Posta a publié une photo du maire de Beşiktaş, Rıza Akpolat, prise le premier jour, avec la légende « Il n'a pas quitté sa casquette depuis 3 jours », alors qu'Akpolat ne portait pas de casquette à sa sortie du tribunal.  

Après que le président Erdoğan a déclaré « ...en réalité, ce n'est pas Esed mais Esad », Sabah a corrigé le nom en « Esad » dans l'article de l'agence Anadolu intitulé « Les véhicules de luxe de la famille Esed ont été filmés ».

Türkgün, l'organe de presse du MHP, a écrit que « le chef du MHP, Bahçeli, a gracié Kılıçdaroğlu », mais la décision de « retirer la plainte » ne signifie pas une « grâce ».

Le ministre du Travail et de la Sécurité sociale, Vedat Işıkhan, au lieu d'expliquer son travail lors de l'émission sur Habertürk TV, a lu « le texte d'information préparé par l'équipe de presse du ministère ». 

Le journal Yeni Yaşam a insulté le président du parti İyi, Musavat Dervişoğlu, en écrivant « Le brouillon de l'Iyi, ce lâche génocidaire ». 

Dans l'article de Sabah intitulé « Terrible accident dans un centre commercial », le nom du centre commercial situé à Çankaya, Ankara, où l'accident a eu lieu, a été dissimulé.   

Yeni Şafak a publié le texte promotionnel de la municipalité métropolitaine de Konya, dirigée par l'AKP, sur une page entière et comme s'il s'agissait d'une information, sous le titre « À Konya, le patrimoine historique rencontre l'avenir ». 

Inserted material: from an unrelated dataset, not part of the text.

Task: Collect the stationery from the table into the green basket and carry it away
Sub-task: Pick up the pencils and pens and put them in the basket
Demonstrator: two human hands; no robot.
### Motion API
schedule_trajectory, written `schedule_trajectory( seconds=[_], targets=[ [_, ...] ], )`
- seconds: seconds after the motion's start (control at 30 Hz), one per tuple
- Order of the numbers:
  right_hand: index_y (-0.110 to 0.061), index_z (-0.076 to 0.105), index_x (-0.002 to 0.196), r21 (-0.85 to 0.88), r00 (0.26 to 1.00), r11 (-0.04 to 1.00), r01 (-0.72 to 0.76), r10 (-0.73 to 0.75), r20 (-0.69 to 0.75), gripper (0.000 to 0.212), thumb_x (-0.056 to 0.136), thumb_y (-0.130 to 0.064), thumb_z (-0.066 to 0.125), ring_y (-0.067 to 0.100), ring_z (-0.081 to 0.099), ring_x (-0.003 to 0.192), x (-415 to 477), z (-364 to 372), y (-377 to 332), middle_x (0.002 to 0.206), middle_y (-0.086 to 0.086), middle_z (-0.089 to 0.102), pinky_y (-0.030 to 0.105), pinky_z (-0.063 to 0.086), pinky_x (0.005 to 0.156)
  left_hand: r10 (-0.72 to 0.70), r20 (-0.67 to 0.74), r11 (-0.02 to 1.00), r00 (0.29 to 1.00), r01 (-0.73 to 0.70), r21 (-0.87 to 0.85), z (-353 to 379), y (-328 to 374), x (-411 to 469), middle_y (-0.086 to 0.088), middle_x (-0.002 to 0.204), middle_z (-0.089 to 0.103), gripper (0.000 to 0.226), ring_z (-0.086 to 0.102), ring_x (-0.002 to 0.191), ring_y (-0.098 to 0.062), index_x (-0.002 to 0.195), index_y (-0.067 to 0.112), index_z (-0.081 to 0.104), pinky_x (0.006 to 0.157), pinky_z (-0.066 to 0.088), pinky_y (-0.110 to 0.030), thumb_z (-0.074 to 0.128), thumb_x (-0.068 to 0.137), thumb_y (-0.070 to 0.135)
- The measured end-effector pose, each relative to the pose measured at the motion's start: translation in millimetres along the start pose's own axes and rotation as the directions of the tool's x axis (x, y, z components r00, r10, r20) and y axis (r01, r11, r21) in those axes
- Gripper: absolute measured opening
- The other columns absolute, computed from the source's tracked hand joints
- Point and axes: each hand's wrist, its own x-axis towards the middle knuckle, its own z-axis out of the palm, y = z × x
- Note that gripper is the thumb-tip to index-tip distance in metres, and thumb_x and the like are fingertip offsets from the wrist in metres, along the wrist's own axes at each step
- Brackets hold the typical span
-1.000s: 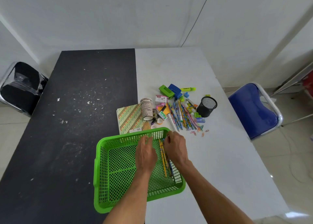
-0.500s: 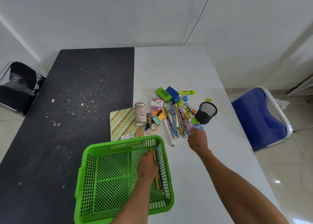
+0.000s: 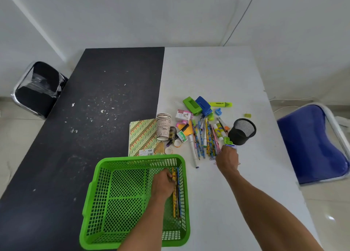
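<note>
Near the table's [image 3: 217,193] front edge, the green basket [image 3: 140,157] holds pencils [image 3: 175,203] along its right wall. The left hand [image 3: 162,183] touches them, but I cannot tell its grip. The right hand [image 3: 227,158] is at the stationery pile [image 3: 206,137], its fingers hidden.

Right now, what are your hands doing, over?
Left hand in green basket, on pencils. Right hand at stationery pile, grip unclear. Most stationery not yet collected. Black mesh cup beside right hand.

Left hand [image 3: 162,184] inside green basket [image 3: 140,157]; right hand [image 3: 227,159] beside pencils [image 3: 210,138].
</note>
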Motion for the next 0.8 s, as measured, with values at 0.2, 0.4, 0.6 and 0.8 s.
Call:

Dans l'article d'Akşam intitulé « Elle a donné un concert sur la scène où elle était un arbre : elle a pris sa revanche 30 ans plus tard », l'information sur le lieu où Karsu a donné son concert était manquante.  

Alors que les pertes humaines lors des incendies de Los Angeles faisaient l'objet d'articles, les informations concernant les animaux et les plantes ont été omises ; ces êtres vivants ont été ignorés dans les reportages.

Le texte publié dans Kelebek concernant l'événement d'une marque italienne de lunettes de soleil, auquel a assisté Revna Demirören, l'épouse du propriétaire du journal Yıldırım Demirören, était une publicité déguisée.